9. Bagaimana menurut Bapak, Dalam Kompilasi Hukum Islam tertera mengenai pembatalan dapat dilakukan lantaran kawin paksa pasal 71 (f) sedangkan

pembatalan dapat dilakukan apabila perkawinan dilakukan dengan paksa akan tetapi dalam Kompilasi Hukum Islam itu semua tertera dan kami mengambil keputusan tersebut merujuk pada hukum yang telah tertera didalamnya.

Hakim Anggota

HASIL WAWANCARA PEMOHON

SUMBER : Temmy Bin Tomi (samaran)

TANGGAL : 20 Juni 2011

LOKASI : Kediaman Pemohon

1. Mengapa anda ingin membatalkan perkawinan anda?

Jawaban:

Karena saya mengawini T dengan keadaan terpaksa dan saya mengawininya hanya untuk menutupi aib dia lantaran dia telah berbadan dua dengan orang lain sehingga saya dipaksa kawin dan saya juga merasa terancam nyawa saya jikalau saya tidak mau menuruti keinginan pihak T, mungkin pada awalnya saya memang pernah pacaran dengan T tapi saya sudah putus lama akan tetapi orang tuanya ataupun keluarganya bahkan masyarat dilingkungan rumahnya hanya mengetahui bahwa T hanya dekat dengan saya sehingga sayalah yang diharuskan untuk menikahinya.

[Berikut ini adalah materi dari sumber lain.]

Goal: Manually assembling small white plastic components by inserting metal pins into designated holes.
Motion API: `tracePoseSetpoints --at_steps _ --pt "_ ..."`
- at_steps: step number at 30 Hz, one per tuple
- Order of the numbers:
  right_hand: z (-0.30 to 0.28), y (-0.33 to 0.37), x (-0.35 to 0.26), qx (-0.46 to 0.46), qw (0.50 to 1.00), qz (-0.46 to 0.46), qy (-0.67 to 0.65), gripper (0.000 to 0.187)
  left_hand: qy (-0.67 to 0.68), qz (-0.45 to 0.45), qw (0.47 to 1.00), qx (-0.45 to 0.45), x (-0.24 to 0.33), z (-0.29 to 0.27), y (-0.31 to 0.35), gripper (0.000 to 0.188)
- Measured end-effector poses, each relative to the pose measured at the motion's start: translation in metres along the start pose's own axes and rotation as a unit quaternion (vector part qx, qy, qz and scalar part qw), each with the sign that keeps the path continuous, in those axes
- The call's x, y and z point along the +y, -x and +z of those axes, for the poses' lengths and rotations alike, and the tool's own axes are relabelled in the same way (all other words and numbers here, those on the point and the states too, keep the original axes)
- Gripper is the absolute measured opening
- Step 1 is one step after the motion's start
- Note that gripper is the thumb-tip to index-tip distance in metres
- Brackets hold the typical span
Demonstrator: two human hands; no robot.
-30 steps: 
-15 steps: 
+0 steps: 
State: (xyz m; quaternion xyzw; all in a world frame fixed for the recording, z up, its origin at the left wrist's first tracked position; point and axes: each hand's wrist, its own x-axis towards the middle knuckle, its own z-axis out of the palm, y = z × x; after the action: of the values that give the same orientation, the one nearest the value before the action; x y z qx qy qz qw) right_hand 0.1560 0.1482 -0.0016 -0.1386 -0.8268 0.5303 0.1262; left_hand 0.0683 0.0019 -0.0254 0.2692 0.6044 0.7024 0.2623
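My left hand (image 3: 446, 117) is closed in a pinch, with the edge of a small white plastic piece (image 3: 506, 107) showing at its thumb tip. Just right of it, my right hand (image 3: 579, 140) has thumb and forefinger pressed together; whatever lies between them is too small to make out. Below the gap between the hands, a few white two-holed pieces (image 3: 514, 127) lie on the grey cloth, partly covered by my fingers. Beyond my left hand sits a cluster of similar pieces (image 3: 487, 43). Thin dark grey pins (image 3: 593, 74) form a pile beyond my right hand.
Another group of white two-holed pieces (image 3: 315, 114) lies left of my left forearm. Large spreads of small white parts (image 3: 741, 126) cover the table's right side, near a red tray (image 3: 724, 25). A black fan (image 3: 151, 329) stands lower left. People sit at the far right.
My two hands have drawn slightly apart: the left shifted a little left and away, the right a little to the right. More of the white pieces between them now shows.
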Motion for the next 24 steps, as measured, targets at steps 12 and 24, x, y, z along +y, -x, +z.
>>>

2. Kenapa anda tidak mencoba untuk melawan ancaman dan paksaan dari pihak T dengan cara melaporkan ke polisi?

Jawaban:

Mengenai melapor atau tidaknya saya ke polisi, jujur pada waktu itu saya melarikan diri dari rumah dan keluarga saya karena saya malu dan takut. Sebenarnya yang mengurusi semua hal selama saya kabur adalah kakak saya,

dan pada waktu itu saya dapat kabar bahwa rumah yang saya tinggalipun sudah tidak aman karena banyak pansus yang mengawasi dan menunggu kedatangan saya maka dari itu kakak saya tidak memilih untuk melorkan ke polisi karena tidak mau proses yang lama dan membuang waktu sehingga kakak saya menemui pihak keluarga T dan berbicara secara baik-baik. Dan akhirnya niat baik itu membuahkan hasil pihak T setuju kalau perkawinan saya dan T harus dibatalkan dengan syarat keluarga saya mengganti semua kerugian yang dikeluarkan mulai dari biaya perkawinan sampai dengan menyewa pansus.

3. Apakah benar bayi yang dikandung itu bukan anak anda?

Jawaban:

Benar 100% karena saya belum pernah melakukan hal itu dengan T dan sebenarnya saya mempunyai kekurangan yang seharusnya dimiliki oleh laki-laki yakni saya mempunyai kekurangan di organ vital saya karena saya kurang mengkonsumsi seafood dan itu semua saya ketahui setelah saya menikah dan susah untuk memiliki anak. Dari hal itu saya dapat dibuktikan bagaimana saya dapat membuahi T kalau saya mempunyai kekurangan seperti itu.